We have put major efforts in advancing these aspects in the context of intellectual history, in an approach that we call bibliographical data science. Helsinki Computational History Group has brought together expertise from intellectual history, natural language processing, statistical ecology, data science, and related areas. Curated analysis of hundreds of thousands of print products that we have carried out so far has brought up previously uncovered trends in book printing and culture. Similar approaches could be extended to music, museum collections, audiovisual heritage, and other areas where similar systematic records can be collected. Future opportunities that are opened by these efforts will include the use of massive metadata collections to enhance the interpretation of complementary sources, such as full text collections, that would help to overcome earlier shortcomings such as nationally restricted perspectives, with the cross-European perspective that is the big promise of digital humanities.
Given the recent progress and expansion in various fields of computational humanities, we anticipate that the concepts of open science and reproducible research, and collaborative infrastructures that implement such work at a practical level, will have an increasingly central role in this emerging area in the coming years, borrowing ideas and best practices from other, established fields of applied data science.
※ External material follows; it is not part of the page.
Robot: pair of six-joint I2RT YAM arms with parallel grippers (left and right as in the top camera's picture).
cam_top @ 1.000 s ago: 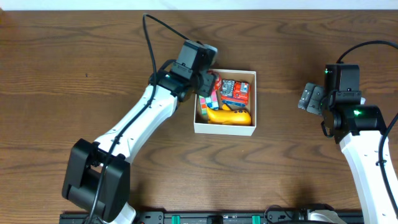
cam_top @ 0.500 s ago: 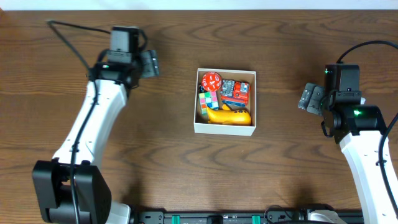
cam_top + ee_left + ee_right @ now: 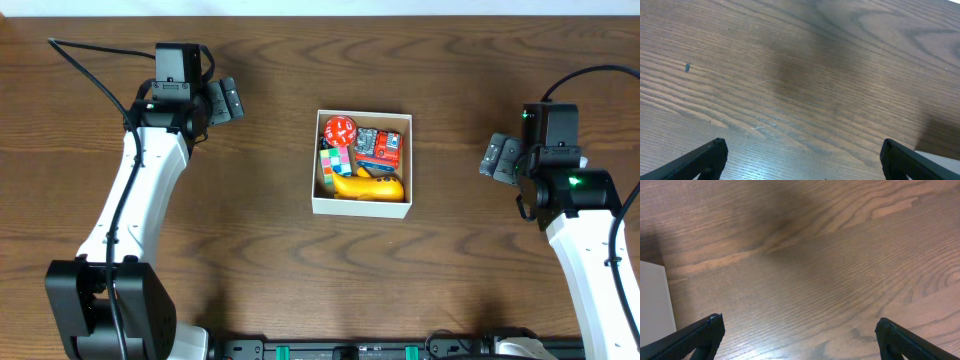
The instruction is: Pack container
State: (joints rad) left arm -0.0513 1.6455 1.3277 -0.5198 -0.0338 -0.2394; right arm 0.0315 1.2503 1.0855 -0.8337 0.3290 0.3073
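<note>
Overhead: the container (image 3: 361,206), a shallow, square white box, sits on the dark wood tabletop (image 3: 450,280) a little right of centre, between your two arms. Inside it you see a red spotted toy (image 3: 340,129) in the far-left corner and a multicoloured cube (image 3: 334,160) just nearer than it. A red-and-blue patterned toy (image 3: 381,146) sits toward the far-right side, and a yellow toy (image 3: 371,187) lies along the near wall. The pieces are crowded together, touching one another.

Your left pincer (image 3: 231,99) hovers over bare wood well to the left of the box and slightly farther back, its tips turned toward the box. Left wrist view: the two black fingers (image 3: 702,159) stand at the frame's bottom corners, wide apart and released, with only wood grain between them. A pale sliver (image 3: 942,156) shows at the lower right edge, too little of it to say what it is.

Your right pincer (image 3: 495,158) hangs to the right of the container, apart from it, about level with the box's middle. Right wrist view: its fingers (image 3: 700,335) are likewise spread wide — released, gripping nothing — and a white flat surface (image 3: 652,300) cuts in at the left edge.
</note>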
One of our major data harmonization efforts has been the unification of information of actors in the British printing industry from 1470 to 1800. This means that we have automatically extracted publisher, printer and bookseller information from the imprints and harmonized the data so that the widely scattered actor information is uniformly mapped. This means that we have given each actor a unique identifier, and matched different incidents together. Left Shakespeare name variants in the ESTC data before harmonization. Middle Drastic effect of the harmonization of all actors, where more than half million scattered entries are reduced to only 16% of the original data due to the linking of the actors together and discarding invalid entries. Right Another main effort of ours with respect to ESTC has been to map the information of different titles together so we can study different editions and reprints. We have an example of how this can change the way we study individual authors. Daniel Defoe’s (1660-1731) early publishing career is dominated by topical pamphleteering on political matters when the number of all unique published titles (blue) is high, but these consist of mainly first editions (green) where the high frequency of new works indicates topicality. This changes already during Defoe’s last years when his literary status becomes more established, especially due to Robinson Crusoe (1719), but also Moll Flanders (1722), and other literary pieces. What we notice is that in his posthumous publication record the role of a political pamphletist is overtaken by his modern literary image. Also what we witness is some of Defoe’s topical poetry turning into literature, for example, True Born Englishman (1701) that was printed several times over the eighteenth century.
Further reading:
Leo Lahti, Jani Marjanen, Hege Roivainen & Mikko Tolonen (2019) Bibliographic Data Science and the History of the Book (c. 1500–1800), Cataloging & Classification Quarterly, 57:1, 5-23, DOI: 10.1080/01639374.2018.1543747
Mikko Tolonen, Leo Lahti, Hege Roivainen & Jani Marjanen (2019) A Quantitative Approach to Book-Printing in Sweden and Finland, 1640–1828, Historical Methods: A Journal of Quantitative and Interdisciplinary History, 52:1, 57-78, DOI: 10.1080/01615440.2018.1526657
Helsinki Computational History Group website: https://www.helsinki.fi/en/researchgroups/computational-history
*****
Mikko Tolonen and Leo Lahti presented at the 2019 Better Science Through Better Data conference (scidata19). You can view and download their talks and slides below:
- Integrating Open Science in the Humanities: The Case of Computational History - Mikko Tolonen
- Bibliographic Data Science: Open Ecosystems for Scalable Collaboration - Leo Lahti (part of the Lightning Talks collection)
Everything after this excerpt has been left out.